Laugh through it all: Einstein had a bitingly sarcastic, self-effacing sense of humor. When he was thinking about the implications of his mass-energy equivalence, he wrote to a friend and wondered whether the “good Lord might be leading him around the nose.” Throughout his life his letters to colleagues and friends are full of similar self-effacing, occasionally dark humor. The sense of humor was in part a defense mechanism that went hand in hand with the fearlessness. While Einstein was confident that his theories would work out, his self-effacing jokes were a form of emotional insurance to prepare him in case they didn’t. But the humor helped him weather not just scientific criticism but the tumultuous political times he lived through, especially the anti-Semitism he endured in Germany. And it also helped him weather the last few years of his life when he was cast aside as an occasionally consulted elder statesman of science rather than a serious scientist. Even when he was forlorn about the state of the world, as Abraham Pais said, “an occasional touch of sadness never engulfed his sense of humor.”

But humor is not just a defense mechanism against personal and professional disappointment, it can actually be a new way of thinking. In his book “Lateral Thinking”, the philosopher Edward de Bono has described through studies how humor – asking outrageous questions for instance – can get us out of a rut and allow us to think outside the box. Mathematician John Allen Paulos wrote an entire book titled “I Laugh, Therefore I Am” about how jokes can illuminate mathematics and philosophy. Humor and creativity also often go hand in hand – just think of the best stand-up comedians. In a letter, Einstein’s friend Erwin Schrödinger humorously described one of the most famous thought experiments in physics – Schrödinger’s Cat – to illustrate the absurdities of quantum mechanics. As it turned out, that experiment instead raised deep questions about both physics and philosophy that have kept practitioners of the art as well as a small publishing industry alive since then. The general trend is clear: Humor inspires creativity and debate.

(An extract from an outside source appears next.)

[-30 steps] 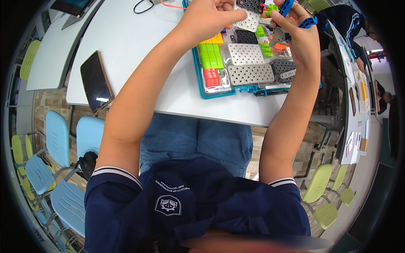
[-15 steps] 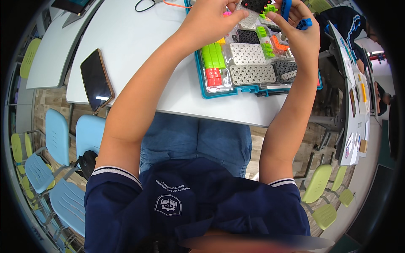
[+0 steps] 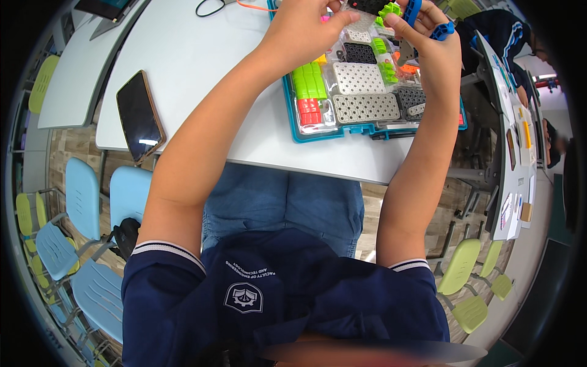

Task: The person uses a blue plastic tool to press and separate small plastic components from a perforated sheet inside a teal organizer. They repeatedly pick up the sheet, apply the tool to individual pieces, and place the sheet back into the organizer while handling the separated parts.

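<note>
Both my hands are raised over an open teal-edged kit case at the far side of the table. My left hand [image 3: 306, 29] grips the left side of a construction-kit assembly, its fingertips partly cut off by the upper edge. The assembly shows a black perforated block [image 3: 369, 5], a green gear [image 3: 390, 10] and a blue curved part [image 3: 412, 13]. My right hand [image 3: 433, 55] is closed around the right side, its thumb by the gear. Another blue part [image 3: 442, 32] sticks out between its fingers. A small grey piece [image 3: 406, 51] shows under the right hand.
The kit case [image 3: 301, 133] holds grey and black perforated plates, green blocks [image 3: 309, 81] and red blocks [image 3: 309, 112]. A phone [image 3: 140, 113] lies on the white table [image 3: 202, 79] to the left. Blue chairs [image 3: 83, 197] stand at left; a person [image 3: 498, 37] is at the far right.
The assembly has tilted and shifted slightly in my hands. My right hand has turned a little, and the grey piece beneath it shows more now.
</note>
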Available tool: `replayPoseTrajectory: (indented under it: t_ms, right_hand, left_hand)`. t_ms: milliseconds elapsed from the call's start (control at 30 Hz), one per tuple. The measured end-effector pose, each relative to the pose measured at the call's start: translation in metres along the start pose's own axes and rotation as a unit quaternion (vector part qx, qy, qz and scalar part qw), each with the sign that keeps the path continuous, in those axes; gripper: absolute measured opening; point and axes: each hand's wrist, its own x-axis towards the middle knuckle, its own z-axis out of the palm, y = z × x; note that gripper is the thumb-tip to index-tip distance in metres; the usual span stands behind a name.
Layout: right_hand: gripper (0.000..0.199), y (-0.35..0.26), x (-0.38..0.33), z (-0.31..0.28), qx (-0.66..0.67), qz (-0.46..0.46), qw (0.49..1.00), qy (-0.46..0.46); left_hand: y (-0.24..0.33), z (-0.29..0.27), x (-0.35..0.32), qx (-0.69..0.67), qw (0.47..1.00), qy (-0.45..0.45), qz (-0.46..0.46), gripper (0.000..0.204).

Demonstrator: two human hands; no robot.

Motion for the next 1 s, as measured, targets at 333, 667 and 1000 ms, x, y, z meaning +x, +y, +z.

Albert Einstein understood well what many of us don’t understand easily: life can be nasty, brutish and short – in a 1926 letter to a friend Einstein said that “our bodies are wilted leaves on the tree of life” – but it can be enlivened by a quest for creativity and ideas and an ability to laugh about it all. Whether you are running a company or working on a novel scientific idea, the possibility that you may fail is very high. Most of your work may not succeed, certainly not the way you want it to, and the best way to deal with the waves of uncertainty that buffet you is to look at the world through a glass drolly. Ultimately if Einstein’s pre-eminent role in history is to be that of court jester, it’s a role we can well use today.